======== Data extract ========

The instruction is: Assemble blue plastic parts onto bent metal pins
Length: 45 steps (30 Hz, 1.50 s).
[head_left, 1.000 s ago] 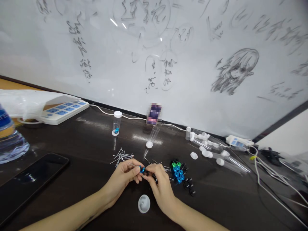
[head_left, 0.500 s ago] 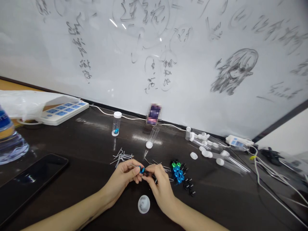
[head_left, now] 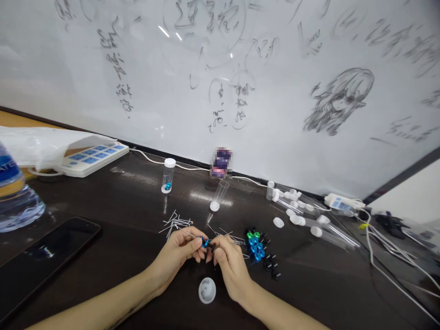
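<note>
Between the fingers of my left hand is a small blue metal part, pinched by thumb and forefinger. A thin metal rod, like a hex key, runs along the top of that hand. My right hand is closed at the black piece that joins the blue part on its right; its fingertips partly cover it. Below the hands stands a small round translucent cup with tiny dark bits inside. Loose L-shaped hex keys lie just beyond my left hand, and more metal keys lie behind my right.
Blue and green parts and black screw-like pieces lie to the right. A capped clear tube stands behind, another tube nearby. More tubes, white caps and cables spread right. A phone and water bottle are left.
My right fingers have shifted slightly on the black piece, so more of it shows. The whole view has slid a little to the right.
</note>
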Each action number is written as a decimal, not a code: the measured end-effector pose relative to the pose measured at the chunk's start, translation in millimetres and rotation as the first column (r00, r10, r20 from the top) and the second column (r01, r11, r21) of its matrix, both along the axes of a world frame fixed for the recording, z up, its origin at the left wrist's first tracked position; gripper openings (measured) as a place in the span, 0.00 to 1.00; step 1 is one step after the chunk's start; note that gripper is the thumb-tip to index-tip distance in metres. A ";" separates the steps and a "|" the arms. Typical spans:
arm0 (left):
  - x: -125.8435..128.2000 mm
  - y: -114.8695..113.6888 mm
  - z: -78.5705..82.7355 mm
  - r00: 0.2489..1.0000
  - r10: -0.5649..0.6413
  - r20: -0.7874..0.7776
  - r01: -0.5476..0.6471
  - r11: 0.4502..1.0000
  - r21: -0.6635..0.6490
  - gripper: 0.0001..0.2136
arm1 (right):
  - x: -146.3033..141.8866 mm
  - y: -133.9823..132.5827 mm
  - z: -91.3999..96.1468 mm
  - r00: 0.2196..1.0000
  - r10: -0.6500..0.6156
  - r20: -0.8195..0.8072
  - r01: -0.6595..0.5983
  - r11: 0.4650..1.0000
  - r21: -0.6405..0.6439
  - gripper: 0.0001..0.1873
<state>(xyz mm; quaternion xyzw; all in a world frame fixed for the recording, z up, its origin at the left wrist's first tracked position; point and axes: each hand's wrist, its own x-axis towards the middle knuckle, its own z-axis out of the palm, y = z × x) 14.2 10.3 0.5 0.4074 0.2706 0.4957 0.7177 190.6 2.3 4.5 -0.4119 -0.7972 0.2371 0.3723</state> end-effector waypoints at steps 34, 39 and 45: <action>-0.1 0.0 0.8 1.000 0.013 0.001 -0.013 1.000 -0.001 0.06 | -1.9 0.0 3.6 0.996 -0.077 0.046 0.076 0.997 0.018 0.12; -0.2 0.9 0.2 1.000 0.018 0.008 -0.018 1.000 -0.010 0.07 | -1.4 0.8 -3.6 0.997 -0.060 -0.041 0.064 0.992 0.105 0.03; -0.2 -0.3 -1.1 0.999 0.031 0.014 -0.031 1.000 -0.004 0.07 | -1.1 1.9 0.2 0.995 -0.068 -0.070 0.070 0.997 0.023 0.06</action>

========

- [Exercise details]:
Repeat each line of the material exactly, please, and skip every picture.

- [The completed task]:
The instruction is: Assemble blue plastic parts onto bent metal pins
Length: 45 steps (30 Hz, 1.50 s).
[head_left, 1.000 s ago] 
[head_left, 0.500 s ago] 
[head_left, now] 
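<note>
Between the fingers of my left hand is a small blue metal part, pinched by thumb and forefinger. A thin metal rod, like a hex key, runs along the top of that hand. My right hand is closed at the black piece that joins the blue part on its right; its fingertips partly cover it. Below the hands stands a small round translucent cup with tiny dark bits inside. Loose L-shaped hex keys lie just beyond my left hand, and more metal keys lie behind my right.
Blue and green parts and black screw-like pieces lie to the right. A capped clear tube stands behind, another tube nearby. More tubes, white caps and cables spread right. A phone and water bottle are left.
My right fingers have shifted slightly on the black piece, so more of it shows. The whole view has slid a little to the right.
</note>
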Each action number is written as a decimal, not a code: the measured end-effector pose relative to the pose measured at the chunk's start, translation in millimetres and rotation as the first column (r00, r10, r20 from the top) and the second column (r01, r11, r21) of its matrix, both along the axes of a world frame fixed for the recording, z up, its origin at the left wrist's first tracked position; gripper openings (measured) as a place in the span, 0.00 to 1.00; step 1 is one step after the chunk's start; note that gripper is the thumb-tip to index-tip distance in metres. A ";" separates the steps and a "|" the arms. Typical spans:
arm0 (left):
  - x: -125.8435..128.2000 mm
  - y: -114.8695..113.6888 mm
  - z: -78.5705..82.7355 mm
  - r00: 0.2489..1.0000
  - r10: -0.5649..0.6413
  - r20: -0.7874..0.7776
  - r01: -0.5476..0.6471
  - r11: 0.4502..1.0000
  - r21: -0.6635..0.6490
  - gripper: 0.0001..0.2136
arm1 (right):
  - x: -146.3033..141.8866 mm
  - y: -133.9823..132.5827 mm
  - z: -91.3999..96.1468 mm
  - r00: 0.2196..1.0000
  - r10: -0.6500..0.6156
  - r20: -0.8195..0.8072
  - r01: -0.6595..0.5983
  - r11: 0.4650..1.0000
  - r21: -0.6405..0.6439
  - gripper: 0.0001..0.1873
<state>(xyz mm; quaternion xyzw; all in a world frame fixed for the recording, z up, its origin at the left wrist's first tracked position; point and axes: each hand's wrist, its own x-axis towards the middle knuckle, its own z-axis out of the palm, y = z × x) 14.2 10.3 0.5 0.4074 0.2706 0.4957 0.7177 190.6 2.3 4.5 -0.4119 -0.7972 0.2371 0.3723</state> end-effector waypoints at steps 34, 39 and 45: <action>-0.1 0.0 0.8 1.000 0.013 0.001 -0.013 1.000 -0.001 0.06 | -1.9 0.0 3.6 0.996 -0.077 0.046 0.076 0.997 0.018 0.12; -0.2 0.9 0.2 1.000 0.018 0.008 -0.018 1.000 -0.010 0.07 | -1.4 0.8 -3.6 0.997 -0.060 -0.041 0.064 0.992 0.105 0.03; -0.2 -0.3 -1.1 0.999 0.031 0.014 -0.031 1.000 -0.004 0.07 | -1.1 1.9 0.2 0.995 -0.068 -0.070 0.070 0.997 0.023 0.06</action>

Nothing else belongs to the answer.